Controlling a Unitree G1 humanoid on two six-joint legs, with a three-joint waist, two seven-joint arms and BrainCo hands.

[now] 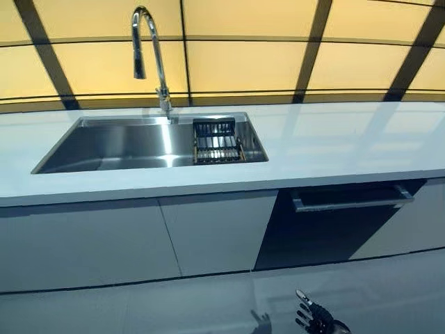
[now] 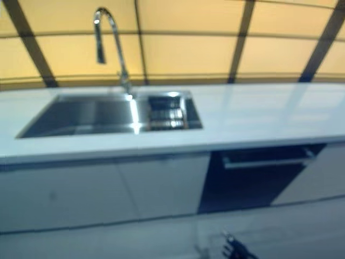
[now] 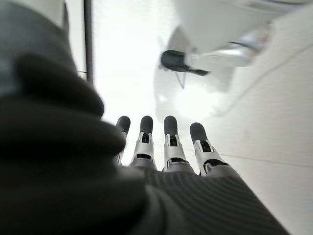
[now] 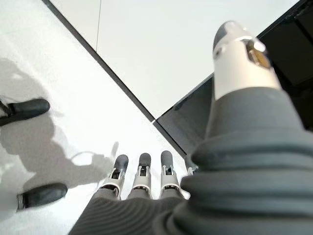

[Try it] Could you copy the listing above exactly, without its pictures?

[Result]
Controlling a Unitree G1 humanoid on two six-joint legs, with a three-joint waist, two seven-joint arms and BrainCo hands.

[now] 
[now] 
[now] 
[now] 

The exercise was answered in full.